Die Offenheit des Ganzen wird dann auch noch durch die beiden Tracks “Long Toms Through The Paper Shredder” und “Bright Bells (Bana Haffar Remix)” untermauert, die man theoretisch als Bonustracks betrachten kann, da sie anscheinend vorhandenes Material noch einmal neu umsetzen. “Long Toms…” wirkt zum Teil wie unter Wasser aufgenommen, es mutet zunächst ungeordneter an, doch das ist nur der erste Eindruck. Seine verschiedenfarbigen Glockenklänge leiten über in den mit ambienten Flächensounds startenden “Bright Bells”-Remix, doch das fast kosmische Ambiente nach Art der elektronischen Avantgarde wird mit der Zeit rauer und verzerrter und wie Landmarken strecken sich perkussive Klangbrocken in die Luft. Irgendwann zieht einfach jemand den Stecker heraus.

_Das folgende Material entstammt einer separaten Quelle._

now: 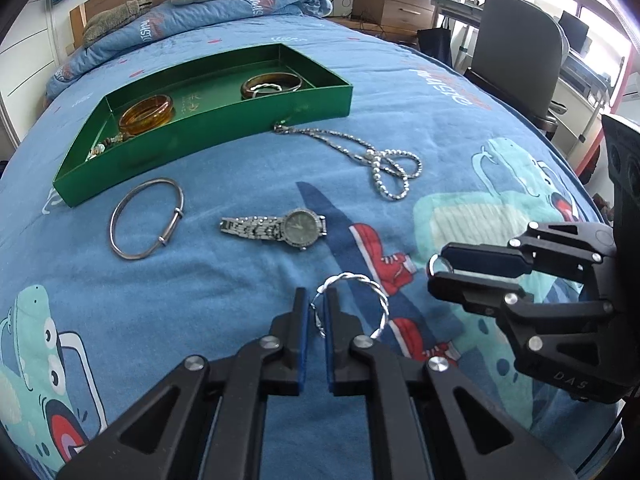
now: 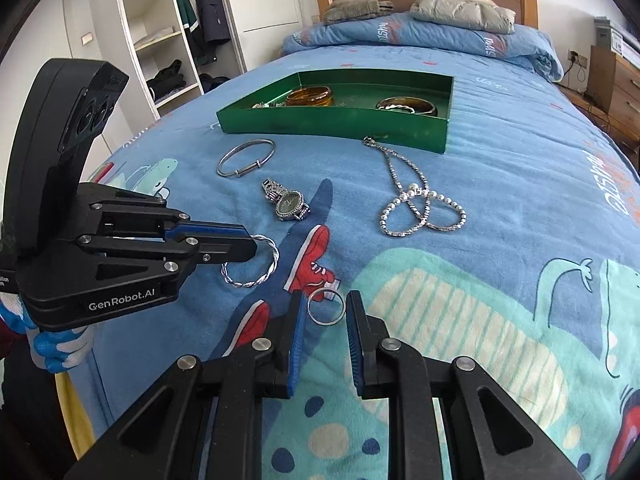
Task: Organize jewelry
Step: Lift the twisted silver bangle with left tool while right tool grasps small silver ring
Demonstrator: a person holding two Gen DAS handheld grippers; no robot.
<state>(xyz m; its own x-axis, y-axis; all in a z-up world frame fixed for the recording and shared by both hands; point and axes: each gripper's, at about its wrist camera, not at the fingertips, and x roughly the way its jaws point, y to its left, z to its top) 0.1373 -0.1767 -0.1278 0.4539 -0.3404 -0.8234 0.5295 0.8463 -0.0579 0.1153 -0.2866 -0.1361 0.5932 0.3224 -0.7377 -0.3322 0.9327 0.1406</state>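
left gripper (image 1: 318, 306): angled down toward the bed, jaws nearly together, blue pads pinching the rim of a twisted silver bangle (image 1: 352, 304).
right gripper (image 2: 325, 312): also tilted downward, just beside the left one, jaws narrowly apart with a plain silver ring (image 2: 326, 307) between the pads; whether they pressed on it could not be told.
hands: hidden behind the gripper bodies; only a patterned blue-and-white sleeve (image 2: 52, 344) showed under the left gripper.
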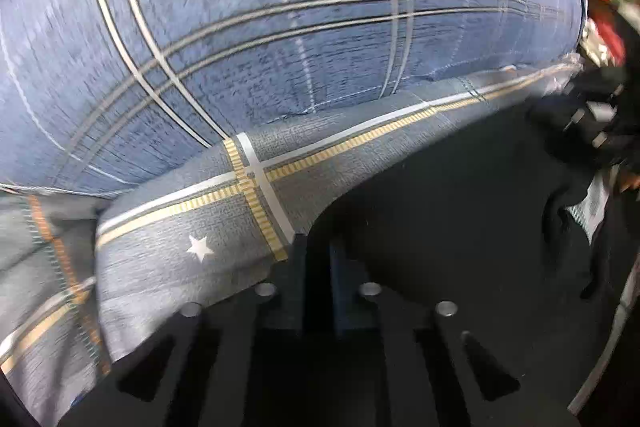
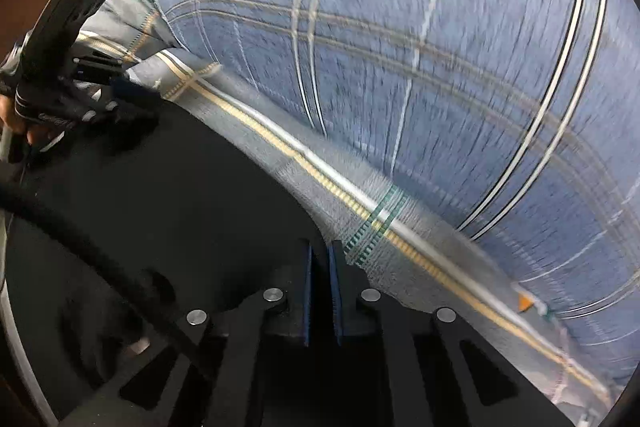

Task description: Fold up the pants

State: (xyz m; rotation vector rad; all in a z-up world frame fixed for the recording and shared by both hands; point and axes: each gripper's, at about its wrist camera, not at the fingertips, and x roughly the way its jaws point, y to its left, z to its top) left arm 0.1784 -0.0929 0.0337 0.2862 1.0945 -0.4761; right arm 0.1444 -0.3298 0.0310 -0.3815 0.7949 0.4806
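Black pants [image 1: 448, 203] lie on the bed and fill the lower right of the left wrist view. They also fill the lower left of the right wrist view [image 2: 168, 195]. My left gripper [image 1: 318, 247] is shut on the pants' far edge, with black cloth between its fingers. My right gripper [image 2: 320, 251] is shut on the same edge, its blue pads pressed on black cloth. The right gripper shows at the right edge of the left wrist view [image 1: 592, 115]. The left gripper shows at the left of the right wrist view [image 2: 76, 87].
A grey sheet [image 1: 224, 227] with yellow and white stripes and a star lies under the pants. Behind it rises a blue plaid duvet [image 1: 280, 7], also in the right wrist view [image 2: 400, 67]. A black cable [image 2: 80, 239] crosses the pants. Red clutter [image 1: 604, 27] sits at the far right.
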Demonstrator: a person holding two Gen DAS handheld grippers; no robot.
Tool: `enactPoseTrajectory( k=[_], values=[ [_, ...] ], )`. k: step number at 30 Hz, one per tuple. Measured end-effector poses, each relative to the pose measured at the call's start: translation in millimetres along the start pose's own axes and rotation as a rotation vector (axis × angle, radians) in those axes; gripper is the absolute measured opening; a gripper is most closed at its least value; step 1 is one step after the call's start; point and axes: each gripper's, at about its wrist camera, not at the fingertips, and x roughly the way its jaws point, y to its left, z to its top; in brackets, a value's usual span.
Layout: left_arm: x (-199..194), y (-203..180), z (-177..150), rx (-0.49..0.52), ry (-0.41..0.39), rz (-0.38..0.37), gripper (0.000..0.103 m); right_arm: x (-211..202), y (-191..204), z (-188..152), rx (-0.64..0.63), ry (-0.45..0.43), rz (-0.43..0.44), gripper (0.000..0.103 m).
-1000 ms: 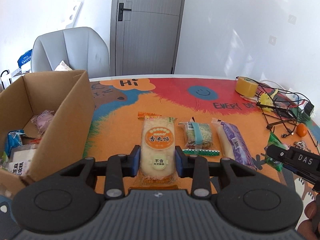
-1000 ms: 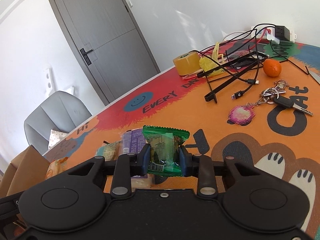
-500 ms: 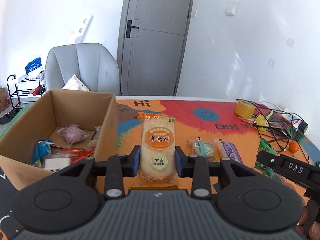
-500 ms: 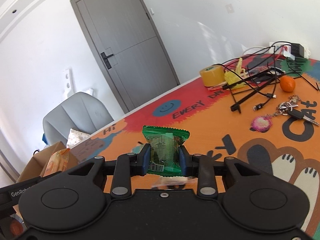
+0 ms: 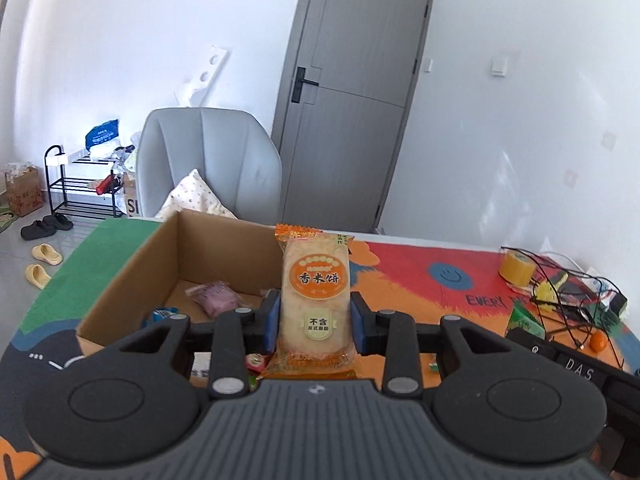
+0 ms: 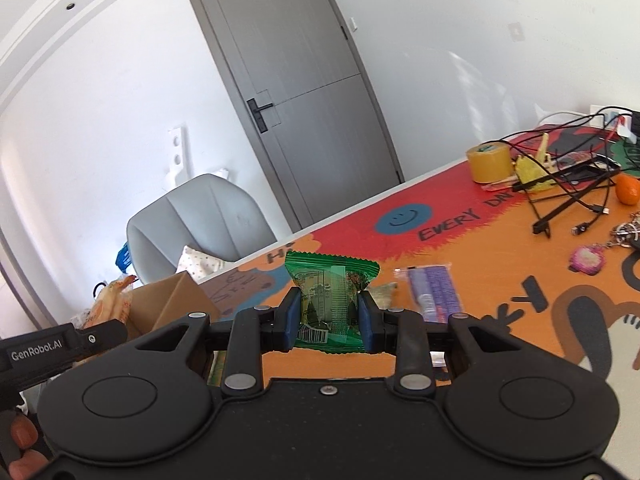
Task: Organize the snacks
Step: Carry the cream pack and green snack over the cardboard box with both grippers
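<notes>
Left wrist view showed the left gripper (image 5: 315,318) clenched on a rice cracker packet (image 5: 315,300), its 2 blue pads pressed against the packet's sides; the packet stood upright, raised over the near right corner of the cardboard box (image 5: 132,280); inside the box lay a pink snack (image 5: 218,298) with other wrappers partly hidden behind the gripper. Right wrist view showed the right gripper (image 6: 329,318) grasping a green snack packet (image 6: 330,296), held above the table mat (image 6: 500,272) to the right of the box (image 6: 168,304); a purple snack (image 6: 432,290) lay flat on the mat, further right of the box; a roll of tape (image 6: 489,162), tangled cables (image 6: 576,184) and an orange (image 6: 627,190) sat far to the right of the box.
</notes>
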Motion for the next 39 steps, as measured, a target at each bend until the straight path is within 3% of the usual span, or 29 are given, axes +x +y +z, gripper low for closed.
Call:
enactPoseTrajectory(
  k=[15, 36, 39],
  values=[
    [3.9, 49.1, 29.2, -0.068, -0.046, 0.069, 0.034, 22.3, 53.1, 7.1, -0.061, 0.021, 0.072, 0.031],
    [48.2, 86.2, 33.8, -0.145, 0.045, 0.089, 0.034, 70.2, 113.3, 9.5, -0.139, 0.092, 0.137, 0.031],
    [52.0, 91.1, 32.2, -0.152, 0.053, 0.096, 0.038, 74.7, 121.5, 6.8, -0.152, 0.109, 0.146, 0.031]
  ],
)
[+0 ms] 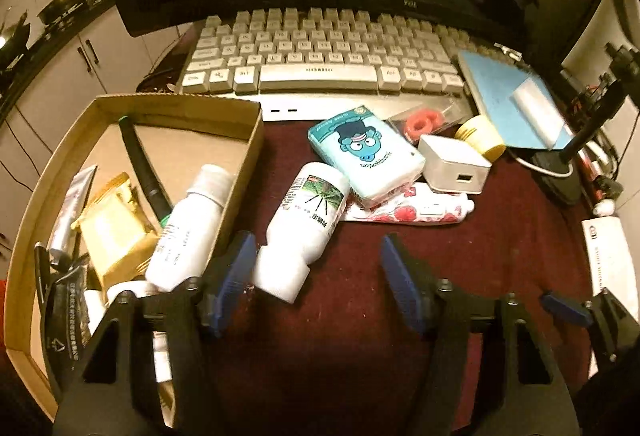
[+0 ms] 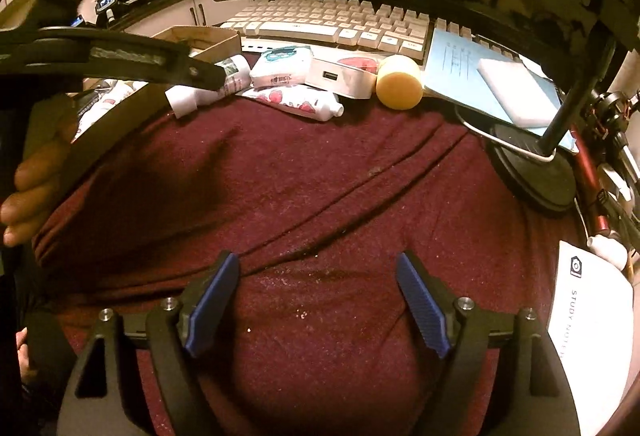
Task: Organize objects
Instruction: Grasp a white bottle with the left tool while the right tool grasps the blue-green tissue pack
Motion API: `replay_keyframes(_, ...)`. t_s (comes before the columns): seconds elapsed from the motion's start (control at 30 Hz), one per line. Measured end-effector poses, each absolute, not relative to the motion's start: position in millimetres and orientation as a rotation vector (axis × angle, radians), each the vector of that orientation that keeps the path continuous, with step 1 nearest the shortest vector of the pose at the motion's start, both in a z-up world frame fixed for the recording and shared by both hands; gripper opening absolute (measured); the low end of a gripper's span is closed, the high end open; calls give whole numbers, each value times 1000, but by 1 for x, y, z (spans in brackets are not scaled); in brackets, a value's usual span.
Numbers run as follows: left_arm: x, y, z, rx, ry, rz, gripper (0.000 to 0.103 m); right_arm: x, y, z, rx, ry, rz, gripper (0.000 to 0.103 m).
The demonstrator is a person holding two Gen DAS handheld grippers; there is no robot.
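In the left wrist view my left gripper (image 1: pixel 316 248) is open low over the maroon cloth. A white bottle with a green label (image 1: pixel 308 220) lies between its fingers, cap end close to the left pad, with no pad pressing on it. To the left, a cardboard box (image 1: pixel 180 102) holds another white bottle (image 1: pixel 188 228), a gold packet (image 1: pixel 112 232), a black pen (image 1: pixel 140 164) and a tube (image 1: pixel 72 204). My right gripper (image 2: pixel 316 260) is open over bare cloth (image 2: pixel 320 176) with nothing between its fingers.
Beyond the labelled bottle lie a teal tissue pack (image 1: pixel 364 152), a white charger (image 1: pixel 456 168), a strawberry-print tube (image 1: pixel 404 212), a yellow jar (image 1: pixel 480 136) and a pink ring in a clear bag (image 1: pixel 420 124). A keyboard (image 1: pixel 320 52), blue notebook (image 1: pixel 496 92) and lamp base (image 2: pixel 536 172) stand behind.
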State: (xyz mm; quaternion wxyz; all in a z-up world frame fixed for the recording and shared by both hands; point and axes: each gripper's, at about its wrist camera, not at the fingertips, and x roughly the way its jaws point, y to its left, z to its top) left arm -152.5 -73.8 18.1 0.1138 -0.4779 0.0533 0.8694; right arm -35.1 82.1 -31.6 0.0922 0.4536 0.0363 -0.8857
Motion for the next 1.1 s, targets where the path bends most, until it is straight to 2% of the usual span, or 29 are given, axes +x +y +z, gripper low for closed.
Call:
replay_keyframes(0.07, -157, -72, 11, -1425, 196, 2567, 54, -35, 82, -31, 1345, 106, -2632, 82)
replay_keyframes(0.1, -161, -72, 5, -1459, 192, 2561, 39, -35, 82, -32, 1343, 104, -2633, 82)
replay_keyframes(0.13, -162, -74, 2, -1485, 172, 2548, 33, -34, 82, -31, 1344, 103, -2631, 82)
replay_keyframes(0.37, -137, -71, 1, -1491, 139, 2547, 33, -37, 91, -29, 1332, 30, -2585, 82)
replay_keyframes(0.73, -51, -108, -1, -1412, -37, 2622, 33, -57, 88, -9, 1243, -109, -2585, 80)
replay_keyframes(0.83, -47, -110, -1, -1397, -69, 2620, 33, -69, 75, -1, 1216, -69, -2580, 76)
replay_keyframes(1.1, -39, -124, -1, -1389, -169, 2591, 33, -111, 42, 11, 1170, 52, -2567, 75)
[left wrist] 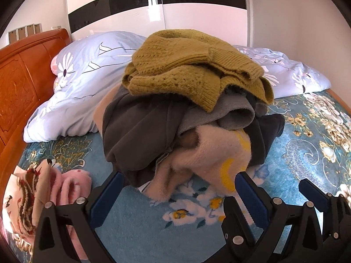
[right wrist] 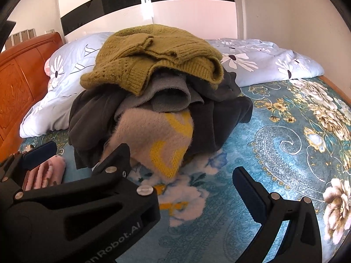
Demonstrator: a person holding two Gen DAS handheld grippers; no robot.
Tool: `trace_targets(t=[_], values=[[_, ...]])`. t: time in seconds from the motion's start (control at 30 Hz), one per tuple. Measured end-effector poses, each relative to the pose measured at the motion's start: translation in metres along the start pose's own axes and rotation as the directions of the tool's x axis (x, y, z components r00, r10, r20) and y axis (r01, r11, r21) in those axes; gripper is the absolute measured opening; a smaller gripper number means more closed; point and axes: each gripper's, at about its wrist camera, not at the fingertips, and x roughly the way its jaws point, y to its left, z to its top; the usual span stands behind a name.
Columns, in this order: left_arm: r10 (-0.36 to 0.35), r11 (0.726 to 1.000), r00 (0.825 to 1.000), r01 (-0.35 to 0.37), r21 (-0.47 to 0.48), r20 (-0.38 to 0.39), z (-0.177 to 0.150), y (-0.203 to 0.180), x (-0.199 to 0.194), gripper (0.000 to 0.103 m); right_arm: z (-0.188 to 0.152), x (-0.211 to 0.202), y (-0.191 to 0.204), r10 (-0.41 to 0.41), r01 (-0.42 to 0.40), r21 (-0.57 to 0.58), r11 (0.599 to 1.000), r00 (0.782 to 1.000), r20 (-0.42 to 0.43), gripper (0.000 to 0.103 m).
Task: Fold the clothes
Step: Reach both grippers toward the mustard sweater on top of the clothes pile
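While the clothes pile (left wrist: 188, 109) sat heaped on the blue floral bedspread (left wrist: 307, 153) (mustard sweater (right wrist: 153, 54) uppermost), the left gripper (left wrist: 177, 184) and right gripper (right wrist: 182, 160) both stood spread apart before it, holding nothing, fingers just short of the pink fleece (right wrist: 153, 135).

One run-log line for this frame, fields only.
phase: pre-grasp | left tool: open, empty | right tool: open, empty | target: unfolded clothes pile, mustard knit sweater on top | surface: teal floral bedspread

Unfolded clothes pile (left wrist: 188, 100), mustard sweater (right wrist: 153, 54) topmost
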Motion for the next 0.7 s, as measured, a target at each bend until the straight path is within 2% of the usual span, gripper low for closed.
trace_targets(t=[0.53,0.6,0.7], values=[[0.003,0.999,1.0,-0.003,-0.032,0.01,-0.005,0.0076,0.0047,0.103,-0.0022,0.0026,0.0055,0.007,-0.007,-0.026,1.0,1.0,-0.01,0.103],[0.002,1.0,1.0,-0.002,-0.008,0.009,-0.0039,0.0063,0.0043,0.103,-0.0022,0.0027,0.0058,0.007,-0.007,-0.026,1.0,1.0,-0.013,0.103],[0.012,0.997,0.999,-0.014,0.077,0.035,0.0047,0.0021,-0.0007,0.103,-0.0025,0.0023,0.0039,0.049,-0.049,0.005,0.999,0.999,-0.006,0.103]])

Trommeln, Glocken und dunkelste Verwünschungen – so lakonisch wie der Schluss ist auch der Titel, der nur die Hauptzutaten der klanglichen und atmosphärischen Mixtur benennt. Bei genauerem Nachdenken und Hinhören fällt natürlich schnell auf, wie viel das ist und welche Weite diese Komponenten zu erzeugen imstande sind. Das Resultat ist ein zwaz kompaktes, aber opulentes Album, das an keiner Stelle auch nur annähernd so etwas wie Längen aufweist. (U.S.)